The truth is that I have no idea what “THEY” were thinking. No one will ever know how that moment resonated with each of them and I cannot worry about that. There is no way to maintain a sense of peace or sanity if we obsess about the unknown. At some point we have to divorce ourselves from the fear of being judged by others. We can’t afford to put too much value on the opinions of complete strangers! Now, while it is human nature to want to be accepted and liked, we cannot ask anyone to do for us, what we cannot or will not do for ourselves. Bottom line, what matters most is always what we think of ourselves.

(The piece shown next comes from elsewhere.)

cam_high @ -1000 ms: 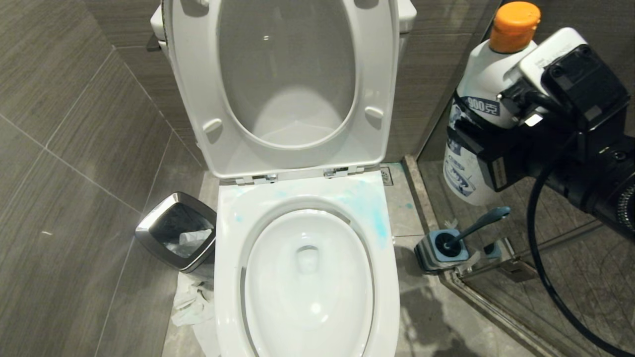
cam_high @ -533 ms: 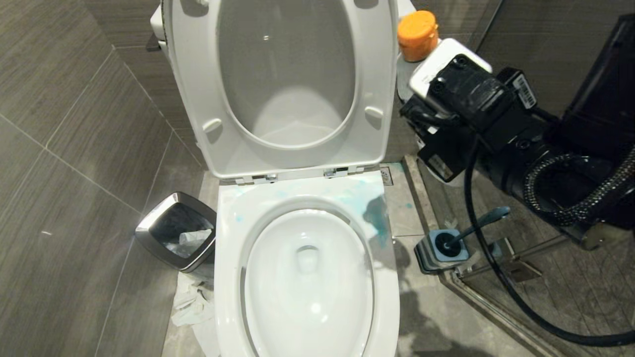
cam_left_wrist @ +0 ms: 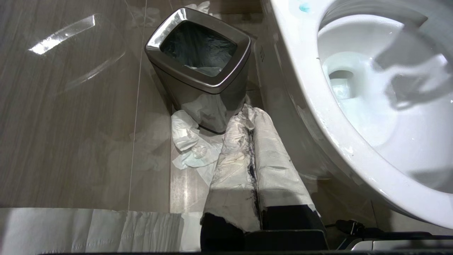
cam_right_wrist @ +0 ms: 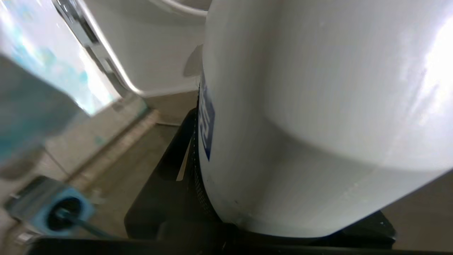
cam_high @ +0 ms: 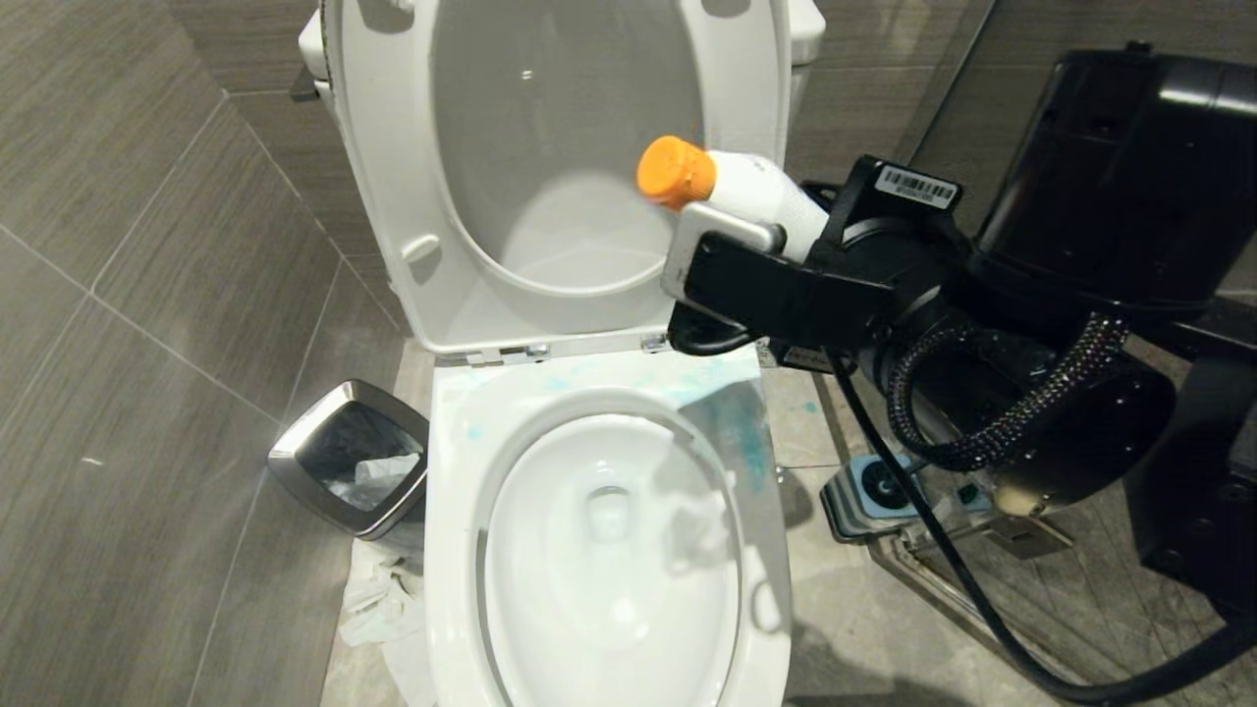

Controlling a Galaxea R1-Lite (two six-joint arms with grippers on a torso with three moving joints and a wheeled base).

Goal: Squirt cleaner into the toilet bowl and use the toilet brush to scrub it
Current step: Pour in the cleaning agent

Lastly, choose to be happy in spite of your challenges and you will inspire others to do the same
Any questions the onlookers had, had been answered the moment I took the microphone and educated them about my condition. They realized then, how I embraced my difference so that I can make a difference. I then proceeded to sing a Mary J. Blige crowd favorite, “All I really want is to be happy.”
In that moment as we were rocking out together, they knew and understood that there was no real difference between me and them at all. Singing in unison we recognized that no matter what our external differences are, inside we are all the same and all each of us ever REALLY want, is to be happy!

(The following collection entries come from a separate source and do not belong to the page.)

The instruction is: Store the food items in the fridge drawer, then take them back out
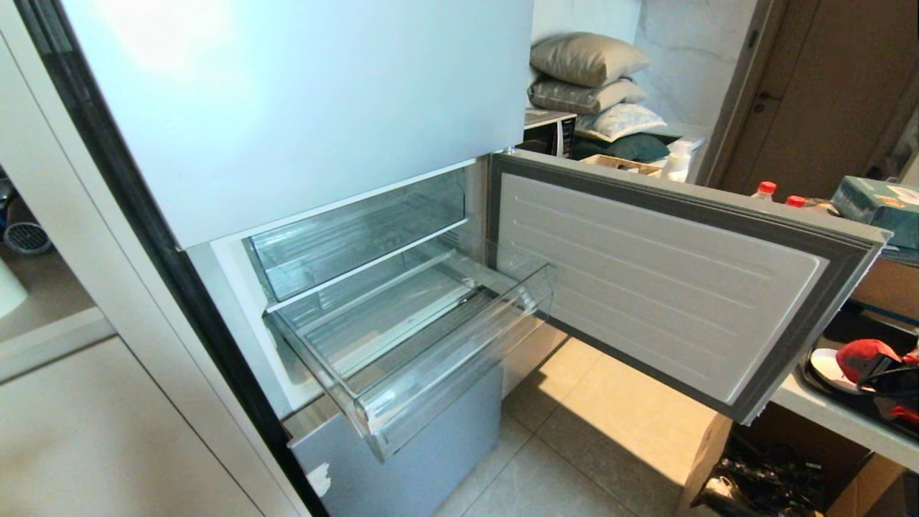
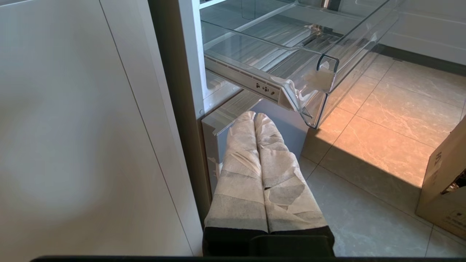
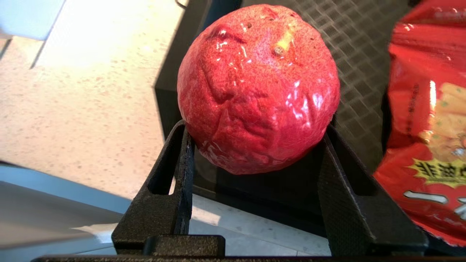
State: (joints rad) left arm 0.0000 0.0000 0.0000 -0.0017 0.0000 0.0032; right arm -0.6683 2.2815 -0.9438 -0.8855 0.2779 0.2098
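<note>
A red, wrinkled, roundish food item [image 3: 258, 87] sits between the black fingers of my right gripper [image 3: 255, 127], which is shut on it over the corner of a black tray [image 3: 364, 54]. In the head view that gripper [image 1: 887, 377] and the red item [image 1: 865, 355] show at the far right, over a side counter. The clear fridge drawer [image 1: 459, 380] stands pulled out and holds nothing. My left gripper [image 2: 255, 116], its fingers wrapped in pale tape, is shut and parked low by the fridge's bottom front, below the drawer's corner [image 2: 320, 69].
The fridge door [image 1: 660, 287] hangs open to the right of the drawer, between it and the counter [image 1: 826, 409]. A red snack bag [image 3: 429, 127] lies on the tray beside the held item. A cardboard box [image 1: 718, 467] stands on the tiled floor under the counter. A second clear bin [image 1: 359, 230] sits above the drawer.
</note>
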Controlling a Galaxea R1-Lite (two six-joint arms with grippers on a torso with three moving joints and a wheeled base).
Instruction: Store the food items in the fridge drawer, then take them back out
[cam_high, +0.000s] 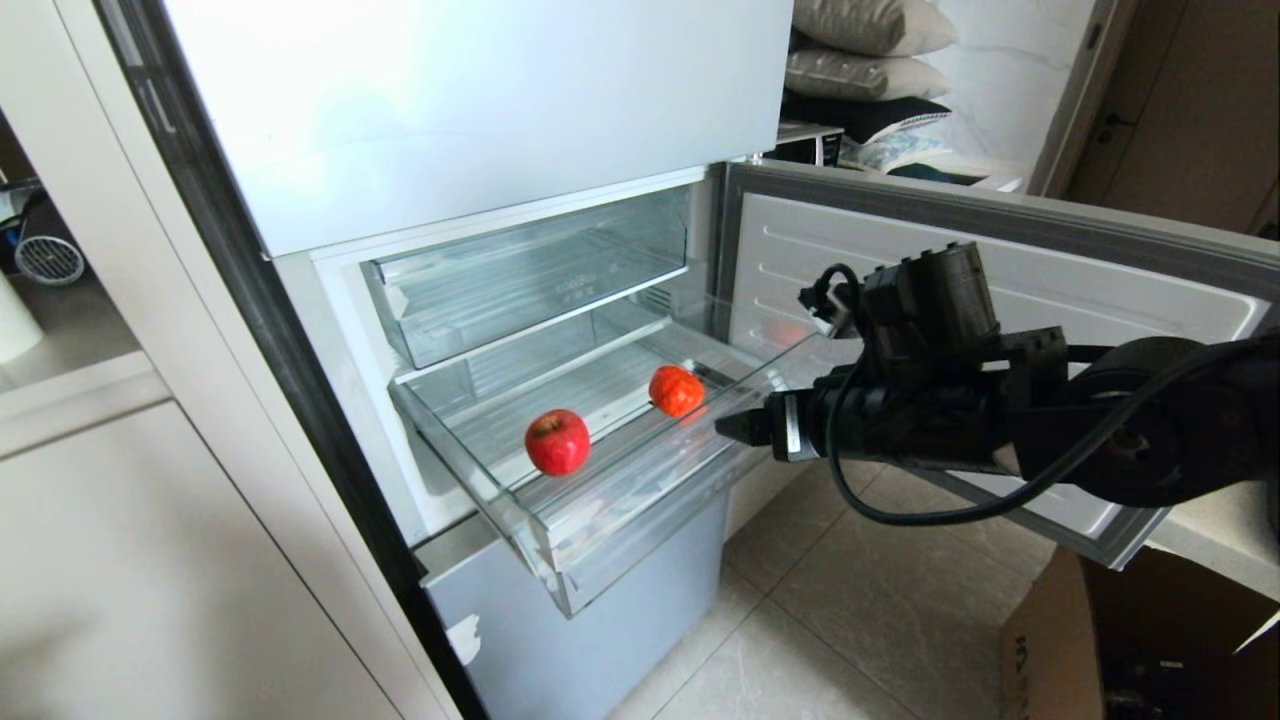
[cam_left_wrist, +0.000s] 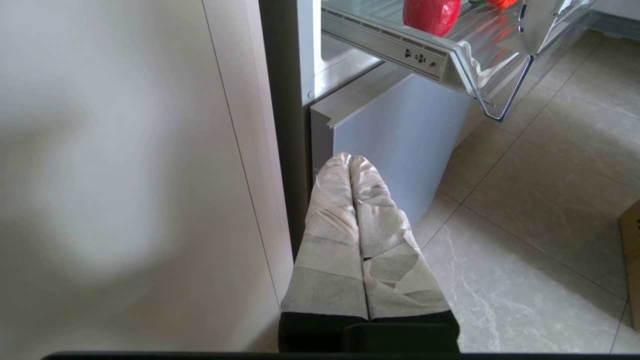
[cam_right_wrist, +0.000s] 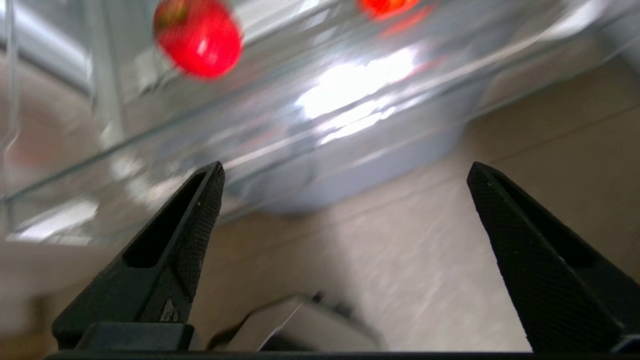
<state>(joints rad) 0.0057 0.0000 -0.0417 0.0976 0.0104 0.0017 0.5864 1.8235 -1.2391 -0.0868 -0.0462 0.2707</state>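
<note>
The fridge drawer (cam_high: 640, 500) is pulled out, a clear bin with a ridged floor. Two food items lie in it, apart from each other: a red one (cam_high: 557, 441) toward the front and an orange-red one (cam_high: 677, 390) farther back. My right gripper (cam_high: 735, 427) reaches in from the right, just outside the drawer's right wall, near the orange-red piece. In the right wrist view its fingers (cam_right_wrist: 200, 220) stand wide open with nothing between them, and both food items (cam_right_wrist: 198, 37) show beyond the drawer wall (cam_right_wrist: 300, 130). My left gripper (cam_left_wrist: 350, 160) hangs parked and shut low beside the fridge.
A second clear bin (cam_high: 530, 270) with faint lettering sits above the drawer. The open fridge door (cam_high: 1000, 250) stands behind my right arm. A cardboard box (cam_high: 1130, 650) is on the tiled floor at the right. A grey lower front (cam_high: 600, 640) lies under the drawer; white cabinets (cam_high: 150, 560) stand left.
</note>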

Sometimes, I think our self confidence is a scary thing to the people who encounter us. My father once told me that I command a room with my quite confidence. That was long before I lost my hair. Since losing my hair I have battled the same issues you describe in your blog. But after a heart to heart with my mother I decided I had to regain what I allowed alopecia to steal from me, my I can do anything confidence. My mother told me she wanted “her Reginia” back. She had lost her confident strong daughter. It was my job to find me again. I feel you my sister. I am most proud to have sisters in this thing called alopecia. Bald, beautiful, strong, confident and happy.
Reginia, thank you so much for your post. You are so right. It is absolutely our job to find it. I wish other people’s confidence in us was enough to do the trick but it is an inside job and you have overcome in an amazing way. I am proud to know you and partner with you on this journey. Don’t make me cry……..again.

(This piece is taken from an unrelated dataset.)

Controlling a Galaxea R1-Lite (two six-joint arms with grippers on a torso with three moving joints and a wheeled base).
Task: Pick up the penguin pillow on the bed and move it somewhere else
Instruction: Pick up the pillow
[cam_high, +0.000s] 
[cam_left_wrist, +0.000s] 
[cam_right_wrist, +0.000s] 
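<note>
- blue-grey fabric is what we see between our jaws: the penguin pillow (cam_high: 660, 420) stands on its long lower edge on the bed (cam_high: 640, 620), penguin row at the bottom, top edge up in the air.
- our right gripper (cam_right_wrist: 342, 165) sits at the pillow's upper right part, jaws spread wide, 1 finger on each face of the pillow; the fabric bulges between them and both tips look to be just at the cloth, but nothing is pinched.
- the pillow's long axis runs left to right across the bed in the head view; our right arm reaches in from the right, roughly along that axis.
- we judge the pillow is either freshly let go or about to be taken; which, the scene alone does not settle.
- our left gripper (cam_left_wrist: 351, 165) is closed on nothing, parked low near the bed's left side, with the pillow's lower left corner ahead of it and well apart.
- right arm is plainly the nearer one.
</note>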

This is going to make you cry.
You are the reason I decided to conquer being bald in public early on. I transitioned to Alopecia Universalis at about the same time you started posting clips of Project Liberation online. I never dreamt I would meet you in person. But I saw your struggle to go public and said to myself, “Self we are not going to allow years to pass before we go outside bald. We are going to suck it up and embrace this now.”
What I learned from your struggle of going bald in public for the first time, was not to allow too much time to pass before I faced and conquered that fear. I had to be honest with myself and those around me.
People were uncomfortable with my baldness. Some still are. Yet I know that is their struggle. My struggle and goal in life is to be the best me I know how to be.
Not having hair does not give me the right to hide or be angry with the world. There is a whole life to live. I have to live it free of fear. I have to define me.
Go ahead cry. Those tears are nothing more than your body getting rid of pain. We are stronger becuase of them.
No words….. Too busy crying…. I love you and I am very proud of your courage and strength. Looks like your Momma got her Regina back bolder and better than ever. Ain’t God good?! His grace is absolutely sufficient. Yeah you.
Woman, you are absolutely STUNNING. Exactly. The. Way. You. Are. I would be lucky to be HALF as gorgeous as you. I too have alopecia. I lost my eyebrows and eyelashes at 13 and feel and understand your ups and your downs, but honestly, you are one of the most beautiful woman I’ve ever seen. Thank you for speaking out for us, you can be my motivator ANY day!!!
Wow! What a lovely compliment. Thank you so much for sharing. Losing your hair at 13 must have been really tough! My teen years were dramatic enough I could not imagine having a “real issue” to deal with! lol. If you don’t mind sharing, is there any advice you could offer young Alopecians that may be challenged with this at such a young age as you were?